- **Exercise requirements**:
Look below for the line with "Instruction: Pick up" and the line with "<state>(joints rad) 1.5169". Copy exactly those two lines and every line between, but not the pictures.

-------- Given data

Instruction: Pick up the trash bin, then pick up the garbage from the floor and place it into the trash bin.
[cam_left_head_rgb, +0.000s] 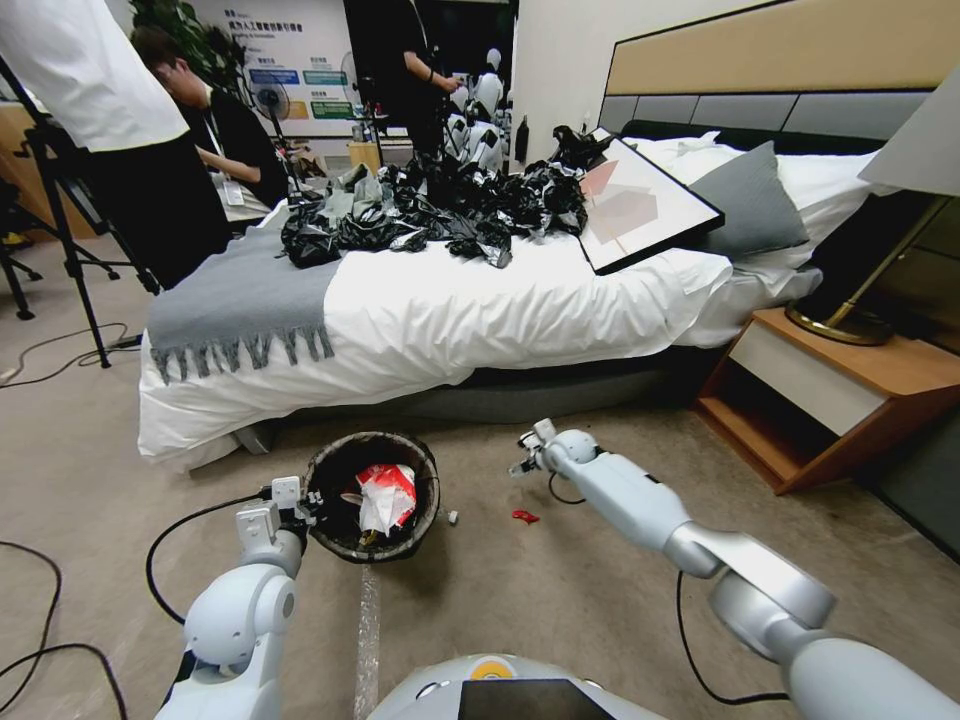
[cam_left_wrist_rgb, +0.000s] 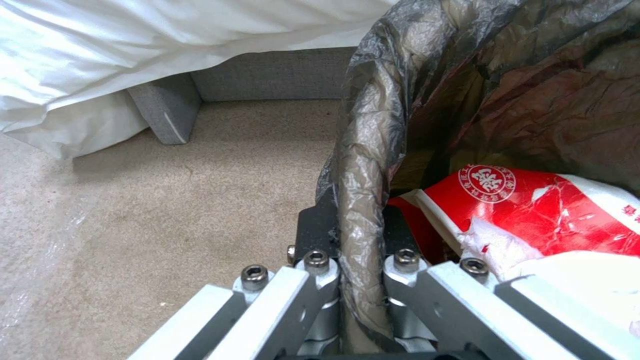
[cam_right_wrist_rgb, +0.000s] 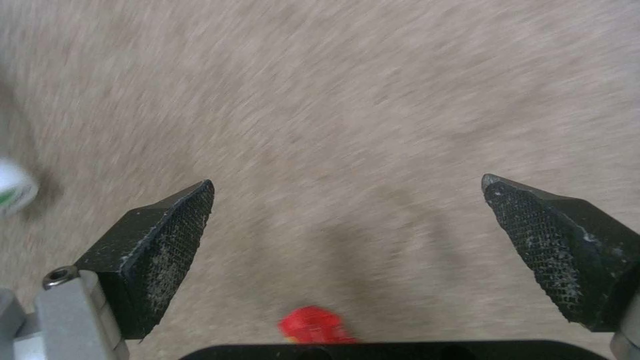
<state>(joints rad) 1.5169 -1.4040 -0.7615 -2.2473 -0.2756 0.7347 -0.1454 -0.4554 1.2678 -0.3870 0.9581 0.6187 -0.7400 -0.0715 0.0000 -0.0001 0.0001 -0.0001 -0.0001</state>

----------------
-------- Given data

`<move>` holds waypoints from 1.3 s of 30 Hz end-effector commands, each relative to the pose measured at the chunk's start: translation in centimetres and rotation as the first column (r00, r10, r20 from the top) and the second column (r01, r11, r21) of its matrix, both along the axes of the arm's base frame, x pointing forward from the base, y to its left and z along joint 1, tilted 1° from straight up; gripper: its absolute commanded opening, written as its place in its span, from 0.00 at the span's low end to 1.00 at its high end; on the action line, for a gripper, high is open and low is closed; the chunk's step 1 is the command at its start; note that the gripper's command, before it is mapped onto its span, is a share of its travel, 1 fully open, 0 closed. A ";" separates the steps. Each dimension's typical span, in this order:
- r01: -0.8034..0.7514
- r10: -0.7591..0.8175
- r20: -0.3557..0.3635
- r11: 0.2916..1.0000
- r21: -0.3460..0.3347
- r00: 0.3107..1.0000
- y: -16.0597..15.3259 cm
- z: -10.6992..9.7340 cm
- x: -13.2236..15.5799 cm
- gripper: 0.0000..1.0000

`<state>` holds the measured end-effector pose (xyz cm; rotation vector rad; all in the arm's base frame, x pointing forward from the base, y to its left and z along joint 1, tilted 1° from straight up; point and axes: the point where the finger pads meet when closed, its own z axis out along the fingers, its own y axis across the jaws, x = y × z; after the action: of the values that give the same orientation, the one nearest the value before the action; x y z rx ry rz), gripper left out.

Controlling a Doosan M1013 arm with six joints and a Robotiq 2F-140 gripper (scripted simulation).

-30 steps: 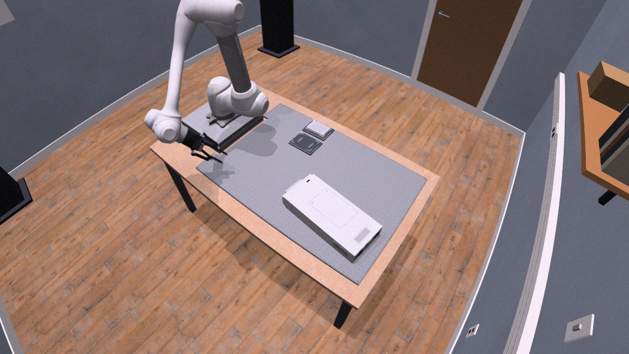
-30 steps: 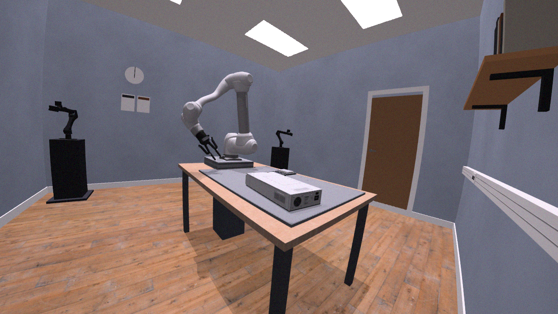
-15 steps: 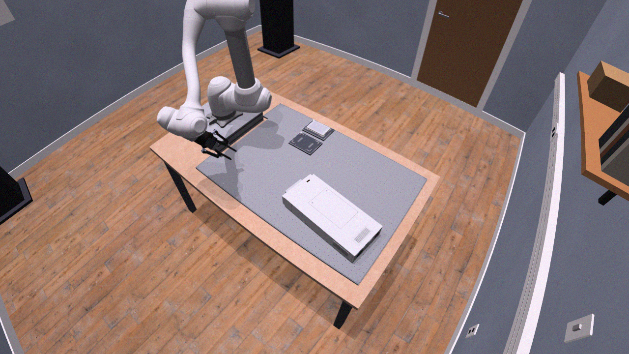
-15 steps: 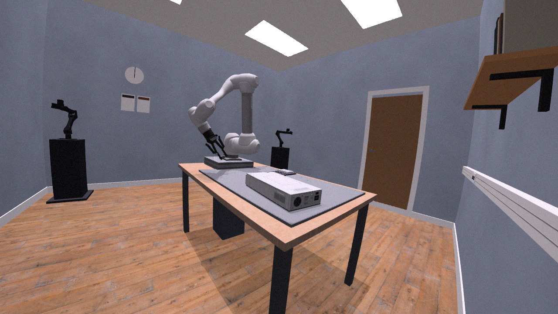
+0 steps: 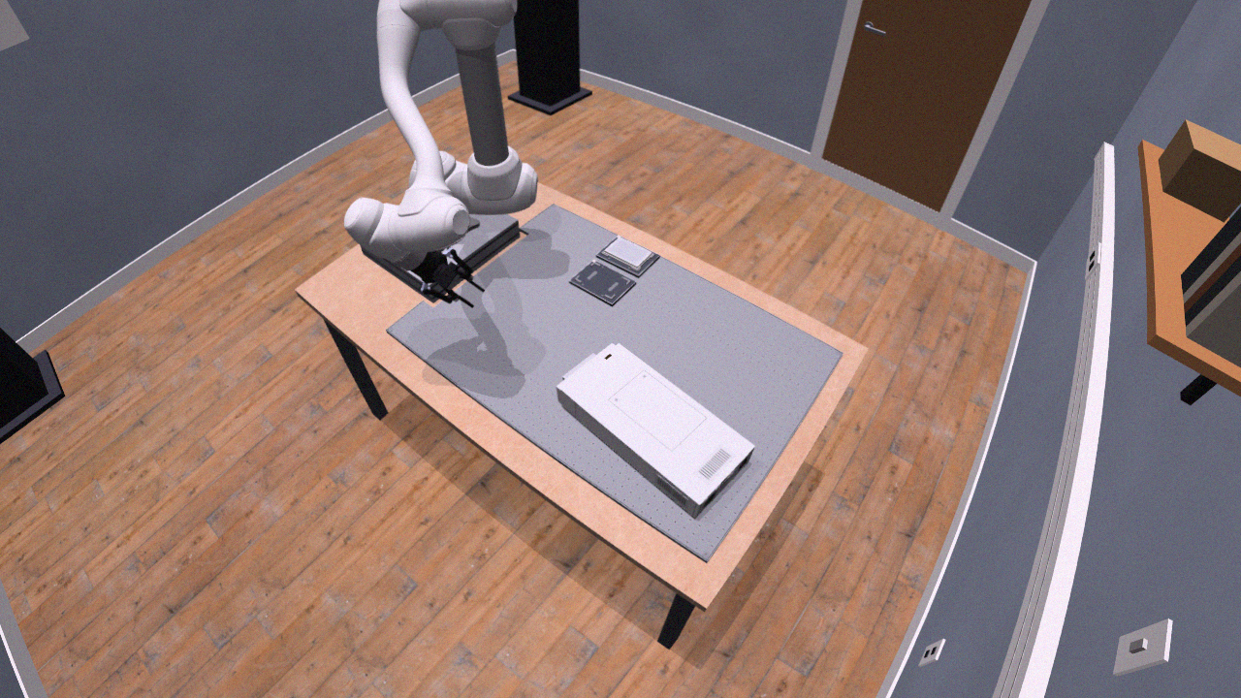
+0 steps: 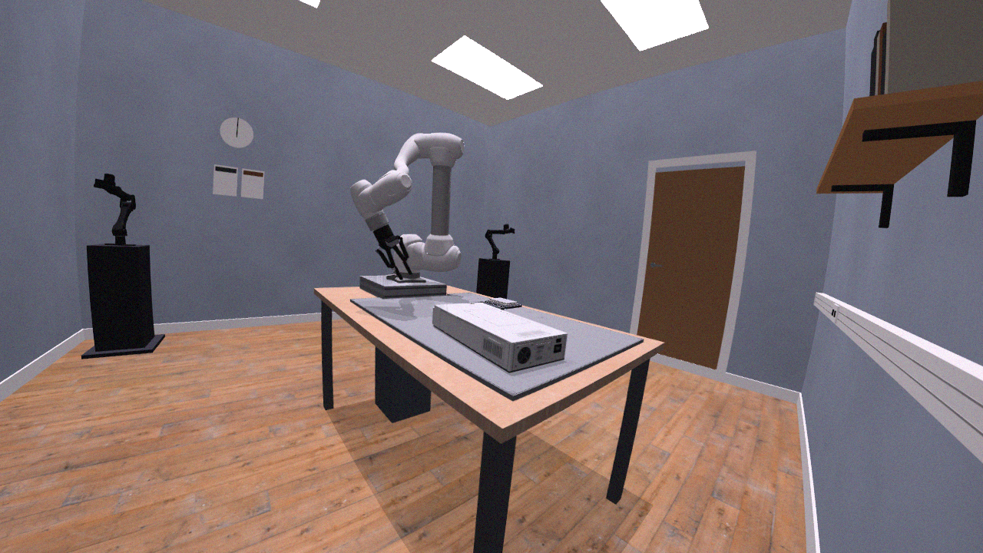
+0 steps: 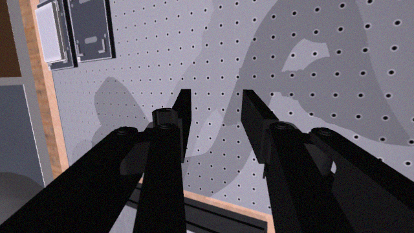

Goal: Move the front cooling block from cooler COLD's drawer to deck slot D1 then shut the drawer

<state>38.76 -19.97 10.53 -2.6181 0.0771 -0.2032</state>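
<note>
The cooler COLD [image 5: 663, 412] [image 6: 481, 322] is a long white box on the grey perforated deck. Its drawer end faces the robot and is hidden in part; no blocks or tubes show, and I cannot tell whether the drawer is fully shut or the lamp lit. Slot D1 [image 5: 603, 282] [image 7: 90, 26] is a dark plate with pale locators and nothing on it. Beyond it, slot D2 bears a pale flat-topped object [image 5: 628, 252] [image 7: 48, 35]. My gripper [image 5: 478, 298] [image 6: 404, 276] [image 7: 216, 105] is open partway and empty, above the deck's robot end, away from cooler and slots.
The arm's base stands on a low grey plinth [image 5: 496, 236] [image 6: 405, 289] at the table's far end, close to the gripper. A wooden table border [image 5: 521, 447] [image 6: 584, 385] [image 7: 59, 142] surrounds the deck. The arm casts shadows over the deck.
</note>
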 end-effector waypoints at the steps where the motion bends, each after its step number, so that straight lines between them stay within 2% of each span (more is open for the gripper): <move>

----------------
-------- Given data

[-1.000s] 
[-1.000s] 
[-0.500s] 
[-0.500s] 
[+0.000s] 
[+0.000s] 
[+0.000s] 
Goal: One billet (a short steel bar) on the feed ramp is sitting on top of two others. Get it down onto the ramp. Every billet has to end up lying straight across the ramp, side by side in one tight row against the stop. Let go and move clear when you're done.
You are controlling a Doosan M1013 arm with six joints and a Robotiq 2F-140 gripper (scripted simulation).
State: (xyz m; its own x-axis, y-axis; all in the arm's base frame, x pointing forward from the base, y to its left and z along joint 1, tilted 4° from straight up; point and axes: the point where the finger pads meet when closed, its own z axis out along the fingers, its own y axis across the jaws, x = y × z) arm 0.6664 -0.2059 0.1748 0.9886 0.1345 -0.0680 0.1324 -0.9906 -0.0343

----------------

- **Response to the task**:
Instruction: Pick up the trash bin, then pick up the garbage from the floor and place it into the trash bin.
[cam_left_head_rgb, +0.000s] 
[cam_left_wrist_rgb, +0.000s] 
[cam_right_wrist_rgb, +0.000s] 
<state>(joints rad) 1.5169 -1.4040 -0.7615 -2.2473 -0.2756 0.7347 -0.1454 -0.4554 1.2678 -0.3870 0.9581 0.6187 -0.7400 -0.0715 0.0000 -0.0001 0.0001 -0.0001 -0.0001</state>

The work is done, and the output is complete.